**Assigned task**
Your answer should be only the lines below from the one with "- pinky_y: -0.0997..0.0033" to the one with "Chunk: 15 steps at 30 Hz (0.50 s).", repeated exactly, ends included.

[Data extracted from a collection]
"""

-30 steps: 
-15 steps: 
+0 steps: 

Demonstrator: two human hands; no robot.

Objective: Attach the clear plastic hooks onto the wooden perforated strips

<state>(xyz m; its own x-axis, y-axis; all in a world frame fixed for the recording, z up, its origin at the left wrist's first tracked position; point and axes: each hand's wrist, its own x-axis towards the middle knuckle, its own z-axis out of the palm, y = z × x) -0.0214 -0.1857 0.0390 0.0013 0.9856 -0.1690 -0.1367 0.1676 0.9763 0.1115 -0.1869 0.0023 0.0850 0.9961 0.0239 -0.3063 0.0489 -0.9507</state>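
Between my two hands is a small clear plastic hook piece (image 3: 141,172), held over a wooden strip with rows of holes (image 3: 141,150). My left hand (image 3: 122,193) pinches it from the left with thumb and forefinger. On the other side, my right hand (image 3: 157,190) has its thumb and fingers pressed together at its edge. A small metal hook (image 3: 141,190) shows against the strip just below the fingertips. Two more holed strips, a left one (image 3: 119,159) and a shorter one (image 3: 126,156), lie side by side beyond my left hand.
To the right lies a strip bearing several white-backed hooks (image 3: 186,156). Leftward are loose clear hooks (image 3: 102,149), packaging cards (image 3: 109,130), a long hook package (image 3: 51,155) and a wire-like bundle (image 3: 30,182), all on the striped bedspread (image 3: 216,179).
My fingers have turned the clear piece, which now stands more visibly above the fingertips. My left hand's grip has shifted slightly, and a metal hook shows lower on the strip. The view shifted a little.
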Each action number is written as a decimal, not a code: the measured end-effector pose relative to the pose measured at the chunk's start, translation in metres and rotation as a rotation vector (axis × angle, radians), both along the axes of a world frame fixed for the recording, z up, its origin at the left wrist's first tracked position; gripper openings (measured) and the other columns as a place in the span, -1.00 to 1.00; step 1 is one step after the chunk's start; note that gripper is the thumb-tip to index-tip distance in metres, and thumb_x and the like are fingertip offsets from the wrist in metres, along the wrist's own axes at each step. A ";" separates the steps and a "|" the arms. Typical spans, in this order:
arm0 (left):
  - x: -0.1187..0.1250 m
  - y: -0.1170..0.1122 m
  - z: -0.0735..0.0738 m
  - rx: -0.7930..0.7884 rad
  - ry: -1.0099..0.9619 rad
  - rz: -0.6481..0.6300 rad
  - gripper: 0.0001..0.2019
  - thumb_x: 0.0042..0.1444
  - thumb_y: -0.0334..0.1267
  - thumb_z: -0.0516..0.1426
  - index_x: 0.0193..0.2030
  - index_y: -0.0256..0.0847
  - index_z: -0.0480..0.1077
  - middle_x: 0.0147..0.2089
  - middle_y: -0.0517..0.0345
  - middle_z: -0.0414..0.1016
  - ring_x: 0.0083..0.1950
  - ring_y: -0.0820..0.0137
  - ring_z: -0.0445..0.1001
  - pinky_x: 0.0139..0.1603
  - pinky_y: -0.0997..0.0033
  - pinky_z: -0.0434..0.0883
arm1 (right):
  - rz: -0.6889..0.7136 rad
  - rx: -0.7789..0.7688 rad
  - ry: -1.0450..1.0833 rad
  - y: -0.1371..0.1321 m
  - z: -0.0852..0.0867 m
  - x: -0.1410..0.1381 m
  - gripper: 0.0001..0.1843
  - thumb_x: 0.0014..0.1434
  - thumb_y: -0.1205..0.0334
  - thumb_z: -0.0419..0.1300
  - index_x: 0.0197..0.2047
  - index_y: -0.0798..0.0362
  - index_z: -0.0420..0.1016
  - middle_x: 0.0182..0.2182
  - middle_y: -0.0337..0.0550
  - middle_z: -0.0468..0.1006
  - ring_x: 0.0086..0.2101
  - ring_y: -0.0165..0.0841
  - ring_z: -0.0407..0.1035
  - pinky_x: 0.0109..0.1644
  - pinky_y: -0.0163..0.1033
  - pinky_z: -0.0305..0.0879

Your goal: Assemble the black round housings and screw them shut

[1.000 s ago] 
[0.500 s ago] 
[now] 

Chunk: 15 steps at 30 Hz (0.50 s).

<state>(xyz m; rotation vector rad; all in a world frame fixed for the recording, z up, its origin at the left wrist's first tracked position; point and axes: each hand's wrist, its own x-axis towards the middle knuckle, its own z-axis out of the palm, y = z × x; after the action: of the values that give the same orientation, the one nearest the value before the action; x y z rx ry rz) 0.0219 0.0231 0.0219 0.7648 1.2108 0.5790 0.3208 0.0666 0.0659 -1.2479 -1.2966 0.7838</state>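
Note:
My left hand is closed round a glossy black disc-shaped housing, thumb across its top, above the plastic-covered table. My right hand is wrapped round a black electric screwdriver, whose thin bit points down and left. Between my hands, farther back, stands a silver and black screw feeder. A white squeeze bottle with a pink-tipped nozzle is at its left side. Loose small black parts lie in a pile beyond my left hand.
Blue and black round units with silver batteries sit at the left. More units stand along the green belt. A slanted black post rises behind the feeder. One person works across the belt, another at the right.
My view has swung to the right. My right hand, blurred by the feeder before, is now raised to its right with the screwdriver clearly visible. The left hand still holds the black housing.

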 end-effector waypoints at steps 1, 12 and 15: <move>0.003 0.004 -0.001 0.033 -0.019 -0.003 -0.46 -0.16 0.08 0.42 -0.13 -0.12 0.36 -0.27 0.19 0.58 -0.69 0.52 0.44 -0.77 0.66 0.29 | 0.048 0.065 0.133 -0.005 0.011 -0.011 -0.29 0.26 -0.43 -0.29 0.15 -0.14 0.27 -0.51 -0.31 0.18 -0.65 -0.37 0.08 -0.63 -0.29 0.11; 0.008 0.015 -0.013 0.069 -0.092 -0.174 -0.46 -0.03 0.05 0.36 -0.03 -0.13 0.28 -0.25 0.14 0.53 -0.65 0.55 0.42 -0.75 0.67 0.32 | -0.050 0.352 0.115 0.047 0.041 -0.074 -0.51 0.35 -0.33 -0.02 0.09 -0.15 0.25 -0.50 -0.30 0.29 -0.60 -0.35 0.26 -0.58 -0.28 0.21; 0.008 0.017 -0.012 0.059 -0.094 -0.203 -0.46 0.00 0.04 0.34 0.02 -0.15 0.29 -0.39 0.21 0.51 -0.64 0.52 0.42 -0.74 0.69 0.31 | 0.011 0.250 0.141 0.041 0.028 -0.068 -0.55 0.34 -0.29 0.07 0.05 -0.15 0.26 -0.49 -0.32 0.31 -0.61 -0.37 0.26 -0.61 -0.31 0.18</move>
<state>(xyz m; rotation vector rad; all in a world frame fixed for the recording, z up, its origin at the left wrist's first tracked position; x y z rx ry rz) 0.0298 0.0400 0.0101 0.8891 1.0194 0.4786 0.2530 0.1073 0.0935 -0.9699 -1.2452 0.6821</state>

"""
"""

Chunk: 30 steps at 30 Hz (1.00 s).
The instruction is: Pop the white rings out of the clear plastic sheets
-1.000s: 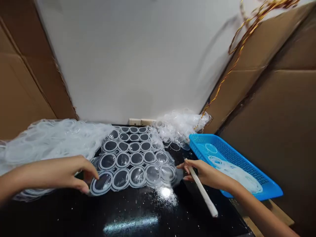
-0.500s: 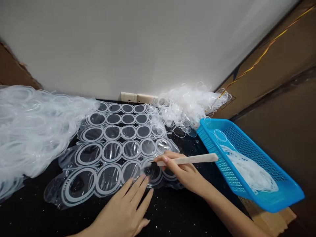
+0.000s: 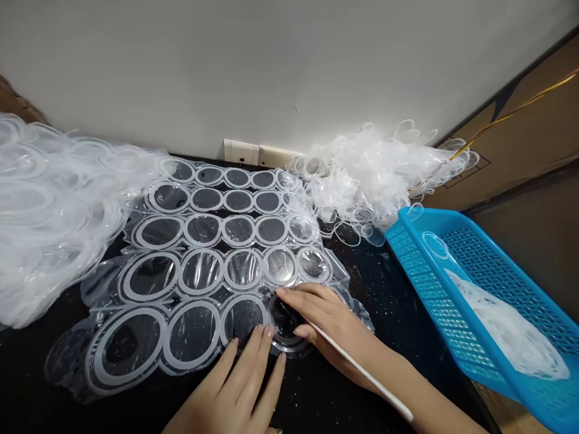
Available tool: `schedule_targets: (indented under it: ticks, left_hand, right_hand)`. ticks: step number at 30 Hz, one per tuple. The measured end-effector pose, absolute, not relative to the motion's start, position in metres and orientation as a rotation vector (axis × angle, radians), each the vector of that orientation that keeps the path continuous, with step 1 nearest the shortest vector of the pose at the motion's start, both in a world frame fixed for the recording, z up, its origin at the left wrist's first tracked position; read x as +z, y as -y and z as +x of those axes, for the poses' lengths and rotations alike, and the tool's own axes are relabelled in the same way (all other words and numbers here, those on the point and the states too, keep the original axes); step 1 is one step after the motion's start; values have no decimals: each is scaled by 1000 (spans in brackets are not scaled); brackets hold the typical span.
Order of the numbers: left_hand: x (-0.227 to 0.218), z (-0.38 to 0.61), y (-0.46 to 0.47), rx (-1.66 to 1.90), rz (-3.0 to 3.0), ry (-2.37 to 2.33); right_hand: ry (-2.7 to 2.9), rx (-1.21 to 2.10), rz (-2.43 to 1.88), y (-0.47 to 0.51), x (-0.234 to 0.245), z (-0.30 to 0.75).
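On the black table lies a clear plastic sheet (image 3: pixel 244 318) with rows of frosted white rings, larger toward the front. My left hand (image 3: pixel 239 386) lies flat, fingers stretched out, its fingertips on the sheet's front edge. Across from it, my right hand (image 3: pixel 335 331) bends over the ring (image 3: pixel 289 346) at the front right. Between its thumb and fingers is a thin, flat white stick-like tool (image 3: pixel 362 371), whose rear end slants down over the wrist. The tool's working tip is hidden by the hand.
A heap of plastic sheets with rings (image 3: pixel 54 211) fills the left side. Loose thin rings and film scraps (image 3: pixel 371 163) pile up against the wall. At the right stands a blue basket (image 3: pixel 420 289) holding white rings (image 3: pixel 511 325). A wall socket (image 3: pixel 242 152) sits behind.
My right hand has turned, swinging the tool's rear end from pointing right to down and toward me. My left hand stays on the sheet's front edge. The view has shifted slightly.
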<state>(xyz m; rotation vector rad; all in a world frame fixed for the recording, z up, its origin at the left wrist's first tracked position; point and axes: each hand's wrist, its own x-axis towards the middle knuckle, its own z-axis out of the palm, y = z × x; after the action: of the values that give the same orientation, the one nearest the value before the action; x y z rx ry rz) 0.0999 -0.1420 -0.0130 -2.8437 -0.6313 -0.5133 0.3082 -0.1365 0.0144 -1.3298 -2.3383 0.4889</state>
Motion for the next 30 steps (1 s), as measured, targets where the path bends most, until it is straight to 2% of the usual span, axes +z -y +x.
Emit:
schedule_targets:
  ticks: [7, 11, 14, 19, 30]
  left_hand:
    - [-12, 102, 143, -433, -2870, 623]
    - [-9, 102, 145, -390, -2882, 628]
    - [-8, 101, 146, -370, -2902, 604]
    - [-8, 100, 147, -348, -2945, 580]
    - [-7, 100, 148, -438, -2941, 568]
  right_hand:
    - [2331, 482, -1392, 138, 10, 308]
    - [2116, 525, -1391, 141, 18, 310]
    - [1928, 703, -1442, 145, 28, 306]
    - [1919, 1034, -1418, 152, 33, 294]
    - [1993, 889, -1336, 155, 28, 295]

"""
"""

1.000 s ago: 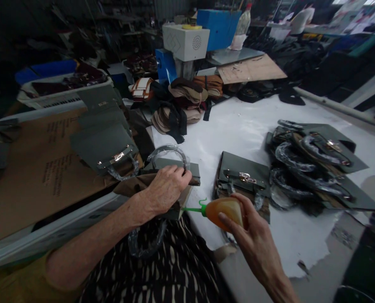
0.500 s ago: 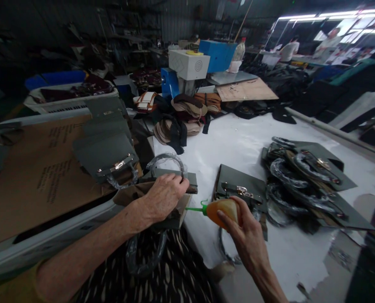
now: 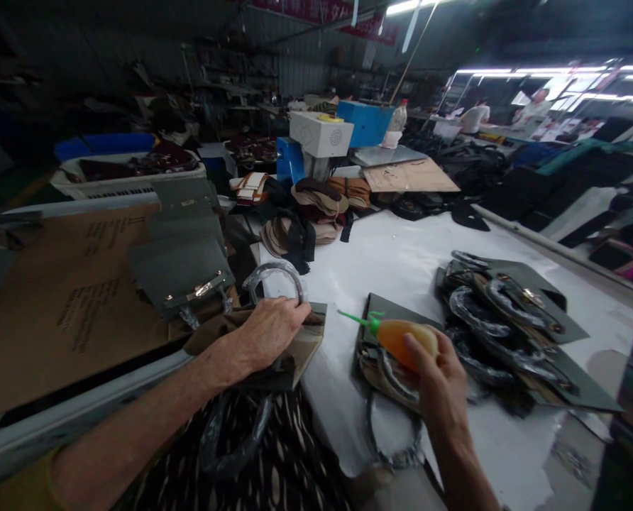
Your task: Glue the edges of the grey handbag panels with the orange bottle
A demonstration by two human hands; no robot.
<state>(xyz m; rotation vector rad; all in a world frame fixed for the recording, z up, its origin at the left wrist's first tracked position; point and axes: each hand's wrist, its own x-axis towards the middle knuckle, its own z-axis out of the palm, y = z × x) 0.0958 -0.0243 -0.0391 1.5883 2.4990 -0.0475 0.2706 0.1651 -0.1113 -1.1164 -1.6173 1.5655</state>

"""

**Your response**
  - pinky_y: -0.0997..0.0033
  - pinky_z: -0.0434..0.0883
arm1 (right):
  - rz: -0.6889..0.7136 rad
  - rx: -0.7789..0.7688 rad
  - ry: -1.0450..1.0833 rad
  - y: -0.1371..0.1321 m
  - z: -0.0852..0.0867 m
  - x: -0.1410..0.1381 m
  - gripper: 0.0001..0.1843
  - thumb_x: 0.0014..0.1434
  - thumb_y: -0.1205..0.0334
  - thumb_z: -0.0419..0.1300
  - index_x: 0.0197..0.2047
  - index_y: -0.0798..0.0362
  - index_z: -0.0420..0.1016
  - middle_x: 0.0182..0.2182
  - middle_y: -0.0337..0.0550
  - middle_z: -0.0468..0.1006
  - ring_x: 0.0086..0.2101
  - ring_y: -0.0165..0.0841
  - ring_z: -0.0407..0.1035
  - pinky_x: 0.0109..0.1644
  - pinky_y: -0.0163..0.1033
  - pinky_z: -0.0305..0.0879

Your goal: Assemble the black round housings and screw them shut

[1.000 s ago] 
[0.500 s ago] 
[now] 

Chunk: 15 steps at 30 Hz (0.50 s).

No further output is expected.